Who can describe the scene that followed? Phranza, who noted it with no incurious eye, confesses that he could not. The tears, the embraces, the mutual confession and forgiveness of wrongs; the cries to God for help; the firm resolve to resist to the very last; the sure trust in Providence; the determination that, if the Roman Empire should perish, its fall should not disgrace the iron hearts of the republic, nor its piety, the patient endurance of the martyrs--the high bearing of Frank and Varangian, the stern resolution of Byzantine courage:--he, who was an eye-witness saw these things, but could not describe them; and who else would venture the attempt?

Nearly an hour thus passed, and then the bells of S. Sophia thundered their summons to its last Liturgy. Emperor and noble, baron and knight, all ranks and degrees of men poured into that glorious church: choir, nave, and narthex, aisle and gallery, were full to overflowing. Archbishop and bishops for the last time put on their magnificent vestments within its walls; for the last time, the Mystic Lamb was slain: for the last time 'again and again in peace supplication made unto the Lord;' for the last time 'with thousands of Angels and myriads of Archangels, with Cherubim and Seraphim,' was the Triumphal Hymn sung.

The Liturgy was finished, and Communion was over--nothing now remained but to make the end glorious.

Again the council met for a few brief moments in the palace.

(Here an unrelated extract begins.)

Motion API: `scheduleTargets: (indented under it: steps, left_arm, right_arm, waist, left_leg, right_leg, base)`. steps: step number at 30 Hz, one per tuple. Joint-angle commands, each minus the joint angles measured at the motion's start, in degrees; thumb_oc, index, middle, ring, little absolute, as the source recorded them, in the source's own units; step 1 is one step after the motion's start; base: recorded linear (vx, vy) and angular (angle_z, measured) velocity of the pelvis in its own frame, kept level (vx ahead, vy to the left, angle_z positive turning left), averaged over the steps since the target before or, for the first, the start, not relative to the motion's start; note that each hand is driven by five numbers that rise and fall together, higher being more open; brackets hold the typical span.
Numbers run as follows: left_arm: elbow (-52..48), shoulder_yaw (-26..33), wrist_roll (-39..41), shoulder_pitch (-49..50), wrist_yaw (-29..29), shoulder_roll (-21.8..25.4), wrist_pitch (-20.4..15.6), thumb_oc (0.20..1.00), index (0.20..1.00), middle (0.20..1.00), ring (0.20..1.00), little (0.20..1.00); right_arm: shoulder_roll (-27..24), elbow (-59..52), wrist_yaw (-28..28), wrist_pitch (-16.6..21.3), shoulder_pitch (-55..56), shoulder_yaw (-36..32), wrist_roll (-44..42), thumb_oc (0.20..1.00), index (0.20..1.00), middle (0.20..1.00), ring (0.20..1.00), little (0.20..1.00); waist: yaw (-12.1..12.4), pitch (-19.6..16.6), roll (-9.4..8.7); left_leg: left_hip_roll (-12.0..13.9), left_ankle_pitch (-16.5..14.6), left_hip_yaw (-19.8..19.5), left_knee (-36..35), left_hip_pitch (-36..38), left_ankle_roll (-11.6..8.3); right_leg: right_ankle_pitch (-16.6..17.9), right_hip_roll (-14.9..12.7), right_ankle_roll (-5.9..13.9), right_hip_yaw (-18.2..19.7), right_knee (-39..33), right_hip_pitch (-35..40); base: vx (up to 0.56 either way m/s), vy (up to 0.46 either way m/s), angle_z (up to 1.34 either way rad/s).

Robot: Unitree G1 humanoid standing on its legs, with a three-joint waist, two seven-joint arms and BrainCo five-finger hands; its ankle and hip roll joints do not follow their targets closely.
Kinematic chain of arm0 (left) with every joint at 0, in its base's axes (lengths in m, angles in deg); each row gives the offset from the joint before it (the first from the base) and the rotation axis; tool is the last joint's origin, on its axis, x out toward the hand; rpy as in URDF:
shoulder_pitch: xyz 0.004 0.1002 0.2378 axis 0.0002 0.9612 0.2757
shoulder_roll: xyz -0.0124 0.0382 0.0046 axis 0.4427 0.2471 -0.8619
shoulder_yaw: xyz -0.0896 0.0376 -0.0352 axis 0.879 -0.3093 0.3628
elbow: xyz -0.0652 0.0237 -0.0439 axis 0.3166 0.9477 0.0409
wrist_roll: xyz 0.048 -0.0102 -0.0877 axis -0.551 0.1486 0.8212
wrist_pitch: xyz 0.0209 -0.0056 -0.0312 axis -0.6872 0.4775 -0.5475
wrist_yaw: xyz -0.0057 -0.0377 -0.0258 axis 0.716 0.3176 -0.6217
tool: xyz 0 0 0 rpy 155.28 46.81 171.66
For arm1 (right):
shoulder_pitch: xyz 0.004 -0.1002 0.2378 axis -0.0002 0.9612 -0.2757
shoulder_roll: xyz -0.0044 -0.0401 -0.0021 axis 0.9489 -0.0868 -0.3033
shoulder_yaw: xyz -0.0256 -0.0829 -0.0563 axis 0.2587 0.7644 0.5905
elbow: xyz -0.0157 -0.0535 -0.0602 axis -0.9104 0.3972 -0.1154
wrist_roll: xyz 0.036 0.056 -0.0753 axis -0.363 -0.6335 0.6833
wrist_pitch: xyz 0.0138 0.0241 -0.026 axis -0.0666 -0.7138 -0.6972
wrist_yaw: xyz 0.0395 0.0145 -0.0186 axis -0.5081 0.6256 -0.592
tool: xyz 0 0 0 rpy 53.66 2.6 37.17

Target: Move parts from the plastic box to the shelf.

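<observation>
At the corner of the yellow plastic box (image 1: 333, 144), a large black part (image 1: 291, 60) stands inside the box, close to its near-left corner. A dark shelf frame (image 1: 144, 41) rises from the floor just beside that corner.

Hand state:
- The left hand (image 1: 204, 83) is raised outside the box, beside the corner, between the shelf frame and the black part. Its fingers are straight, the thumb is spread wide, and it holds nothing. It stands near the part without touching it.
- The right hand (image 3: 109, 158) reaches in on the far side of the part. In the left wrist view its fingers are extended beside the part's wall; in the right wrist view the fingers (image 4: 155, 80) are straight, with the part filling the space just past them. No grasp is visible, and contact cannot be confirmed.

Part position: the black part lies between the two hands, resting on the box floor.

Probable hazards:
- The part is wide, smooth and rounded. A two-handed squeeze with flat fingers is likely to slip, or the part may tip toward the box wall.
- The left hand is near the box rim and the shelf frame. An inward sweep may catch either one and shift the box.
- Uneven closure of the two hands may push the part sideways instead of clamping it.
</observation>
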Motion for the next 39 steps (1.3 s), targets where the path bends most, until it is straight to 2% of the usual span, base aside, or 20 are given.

"Now, my Lords," said Constantine, in a more cheerful voice,--"we have only to take our posts, and to hold them out as long as God shall give us grace. Three hours yet have we more before the assault begins;--if anything yet remains to be done, we have still time. Before morning, I trust to have visited all the posts in succession: each one of you I shall see separately: never altogether again as now. Therefore, my Lords, God bless you all, and give us all a meeting where there is no more war!"

No one trusted himself to speak: though there were indistinct murmurs of "God bless your Majesty! The Panaghia guard the Caesar! God preserve the Palaeologus!"

So ended the last Council of the Roman Empire.